Le Premier ministre sioniste, Benjamin Netanyahu, a affirmé, ce mercredi, que l’entité sioniste « ne tolérera pas une présence militaire turque en Syrie » susceptible, selon lui, de constituer une menace pour sa sécurité.
Cette déclaration intervient au lendemain de frappes sionistes contre une base aérienne située dans la province d’Idleb, à proximité de la frontière turque. La base avait notamment servi de fief à des factions de l’opposition armée sous le régime de l’ancien président syrien Bachar al-Assad.
Netanyahu a mis en garde la Turquie contre toute activité militaire en Syrie, déclarant : « Ne le faites pas », selon The Times of Israel. Il a ajouté que le message avait déjà été transmis à Ankara, mais que, faute d’avoir été entendu, Israël avait veillé à ce qu’il soit « mieux compris ».
Selon la chaîne syrienne Al-Ikhbariya, huit frappes aériennes ont visé l’aéroport militaire d’Abou Douhour. Les raids auraient causé uniquement des dégâts matériels, sans faire de victimes.

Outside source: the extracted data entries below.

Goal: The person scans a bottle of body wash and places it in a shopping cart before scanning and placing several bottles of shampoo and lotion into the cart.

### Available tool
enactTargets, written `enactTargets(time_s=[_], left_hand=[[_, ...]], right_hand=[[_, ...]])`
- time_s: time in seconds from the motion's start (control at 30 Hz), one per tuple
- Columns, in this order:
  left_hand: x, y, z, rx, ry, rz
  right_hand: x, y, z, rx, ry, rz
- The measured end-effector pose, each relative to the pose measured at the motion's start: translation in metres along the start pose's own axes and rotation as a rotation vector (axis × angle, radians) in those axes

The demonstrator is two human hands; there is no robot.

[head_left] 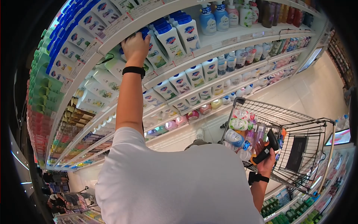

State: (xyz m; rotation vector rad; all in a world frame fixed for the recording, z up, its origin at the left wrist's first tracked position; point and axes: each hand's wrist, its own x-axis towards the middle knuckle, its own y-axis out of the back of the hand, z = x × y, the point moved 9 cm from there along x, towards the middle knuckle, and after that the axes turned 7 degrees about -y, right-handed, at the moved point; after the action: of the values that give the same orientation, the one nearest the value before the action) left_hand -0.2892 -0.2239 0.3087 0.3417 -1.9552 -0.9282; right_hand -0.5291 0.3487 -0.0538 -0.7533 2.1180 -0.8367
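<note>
High on the shelf, my left hand (136,46) reaches in at the blue caps of the white bottles, its fingers curled over a blue cap (144,30). White bottles with blue caps (170,40) stand just right of it. Lower right, my right hand (265,157) is wrapped round a black and orange handheld scanner (265,151), held over the near edge of the shopping cart (298,130). In the cart lie several bottles, among them a blue and white one (234,138) and a green and white one (238,124).
Shelves (223,43) of bottles curve round the front and left. Blue and pink pump bottles (222,18) stand right of the white ones. Tiled floor (305,80) shows beyond the cart. Far lower left, a person (56,199) is beside another cart (77,201).
</note>
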Motion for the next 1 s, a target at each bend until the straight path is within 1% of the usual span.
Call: enactTargets(time_s=[0.17,0.23,0.37,0.67,0.73,0.77,0.83,0.97,1.0], left_hand=[[0.004,-0.003,0.000,0.000,0.006,-0.014],[0.005,-0.002,0.001,0.004,0.007,-0.052],[0.007,-0.002,0.001,-0.016,-0.005,-0.026],[0.003,-0.006,-0.007,-0.043,0.041,-0.104],[-0.001,0.013,-0.011,-0.029,-0.006,0.172],[-0.002,0.012,-0.017,-0.027,-0.007,0.171],[-0.007,0.007,-0.034,-0.063,0.099,0.008],[-0.013,-0.003,-0.056,0.037,0.095,-0.019],[-0.012,-0.005,-0.052,0.110,0.007,0.007]], right_hand=[[0.003,0.001,0.002,0.007,-0.006,-0.021],[0.002,0.002,0.002,0.017,0.001,-0.004],[0.002,0.004,0.004,0.030,0.004,0.014],[0.003,0.010,0.007,0.022,-0.008,0.036],[0.004,0.013,0.007,0.018,-0.006,0.031],[0.005,0.014,0.007,0.019,-0.007,0.030],[0.004,0.017,0.008,0.018,-0.008,0.030],[0.003,0.022,0.011,0.007,-0.021,0.049],[0.004,0.022,0.012,0.005,-0.024,0.047]])
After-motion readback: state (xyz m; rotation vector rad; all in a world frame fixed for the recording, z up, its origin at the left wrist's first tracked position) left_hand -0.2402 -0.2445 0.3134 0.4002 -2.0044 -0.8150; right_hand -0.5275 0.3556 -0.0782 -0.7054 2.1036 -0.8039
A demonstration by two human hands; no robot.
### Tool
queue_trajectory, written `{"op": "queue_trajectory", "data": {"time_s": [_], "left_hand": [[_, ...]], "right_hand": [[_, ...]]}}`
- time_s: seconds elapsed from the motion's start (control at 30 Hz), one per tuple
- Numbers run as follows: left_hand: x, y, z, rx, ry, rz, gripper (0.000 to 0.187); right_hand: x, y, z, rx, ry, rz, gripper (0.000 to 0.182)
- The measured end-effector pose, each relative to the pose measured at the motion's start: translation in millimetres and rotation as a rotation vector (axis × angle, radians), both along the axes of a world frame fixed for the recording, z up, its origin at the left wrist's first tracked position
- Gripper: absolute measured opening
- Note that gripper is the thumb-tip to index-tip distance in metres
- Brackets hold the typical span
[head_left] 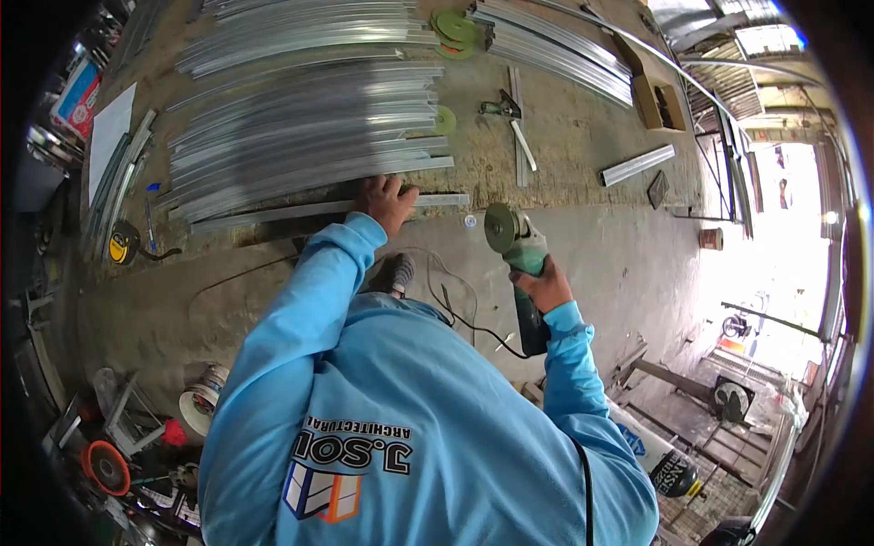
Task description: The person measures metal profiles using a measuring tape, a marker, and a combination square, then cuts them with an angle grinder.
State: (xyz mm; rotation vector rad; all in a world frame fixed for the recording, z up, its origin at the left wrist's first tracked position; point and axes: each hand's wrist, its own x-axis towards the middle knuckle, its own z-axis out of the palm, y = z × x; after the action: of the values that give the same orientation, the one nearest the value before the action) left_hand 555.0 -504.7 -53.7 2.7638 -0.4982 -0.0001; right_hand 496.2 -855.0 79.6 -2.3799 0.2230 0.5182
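My right hand (pixel 544 287) is wrapped round the body of a green angle grinder (pixel 526 250), whose disc (pixel 500 227) faces up and left, just off the table edge. My left hand (pixel 389 204) lies over a long metal strip (pixel 309 212) at the table's front edge, its fingers on or beside the strip; whether they grip it is hard to tell. The strip's end (pixel 451 199) sticks out to the right of this hand, a short way left of the disc. Beyond the hand, many silvery metal profiles (pixel 300 136) lie side by side on the wooden table (pixel 482 173).
Green discs (pixel 454 27), a clamp-like tool (pixel 501 106), a cardboard box (pixel 657 102) and a short metal channel (pixel 637 165) lie on the table. A yellow tape measure (pixel 124 243) sits at its left. The grinder's black cord (pixel 482 328) hangs near my body.
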Motion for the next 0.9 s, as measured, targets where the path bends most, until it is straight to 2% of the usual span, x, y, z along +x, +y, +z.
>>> {"op": "queue_trajectory", "data": {"time_s": [0.07, 0.13, 0.27, 0.37, 0.57, 0.8, 0.9], "left_hand": [[5.7, 9.8, -8.2, 0.004, -0.086, -0.064, 0.047], [3.8, 20.1, -11.2, -0.001, -0.118, -0.112, 0.046], [5.7, 34.2, -3.0, -0.019, -0.101, -0.221, 0.046], [6.2, 34.2, 3.4, -0.047, -0.178, -0.221, 0.038], [8.3, 35.4, 11.2, -0.055, -0.168, -0.223, 0.034], [9.8, 36.0, 17.3, -0.067, -0.157, -0.215, 0.037], [9.4, 35.7, 16.7, -0.105, -0.146, -0.217, 0.038]], "right_hand": [[6.8, 11.1, 0.2, -0.092, 0.011, -0.009, 0.061], [14.5, 16.0, -8.7, 0.028, 0.012, -0.024, 0.061], [29.3, 33.0, -16.3, -0.009, 0.062, -0.007, 0.063], [36.8, 42.4, -15.6, -0.068, 0.094, 0.011, 0.065], [42.8, 49.4, -19.6, -0.063, 0.084, 0.044, 0.066], [43.7, 45.6, -30.5, -0.114, 0.073, 0.069, 0.069], [40.4, 43.5, -36.3, -0.037, 0.048, 0.043, 0.071]]}}
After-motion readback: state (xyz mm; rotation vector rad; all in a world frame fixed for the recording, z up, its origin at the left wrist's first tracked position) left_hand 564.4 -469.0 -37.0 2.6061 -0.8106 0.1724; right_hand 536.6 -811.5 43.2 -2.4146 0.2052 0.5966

Damas a condamné « avec la plus grande fermeté » ces frappes, les qualifiant d’« agression injustifiée » et de « violation flagrante de la souveraineté et de l’intégrité territoriale de la Syrie ».
Dans une première réaction aux raids, Netanyahu avait affirmé que l’entité sioniste avait averti la Syrie qu’un tel déploiement militaire constituerait une menace pour sa sécurité.
La Turquie a, de son côté, réagi ce mercredi aux accusations sionistes concernant les raisons ayant motivé les frappes contre l’aéroport d’Abou Douhour, notamment aux allégations faisant état d’un déploiement prochain de forces turques sur cette base.
Le gouvernement turc a condamné les frappes sionistes et qualifié de « sans fondement » les déclarations de Netanyahu concernant le ciblage de la base aérienne.
Dans un communiqué officiel, Ankara a estimé que les déclarations du Premier ministre sioniste sur un « déploiement imminent » des forces turques visaient à « légitimer les frappes aériennes illégales de l’entité contre la souveraineté et l’intégrité territoriale de la Syrie ».
Les autorités turques ont également établi un lien entre les déclarations de Netanyahu et les élections dans l’état hébreu prévues en octobre prochain, accusant l’entité sioniste de poursuivre des « politiques expansionnistes et déstabilisatrices dans la région ».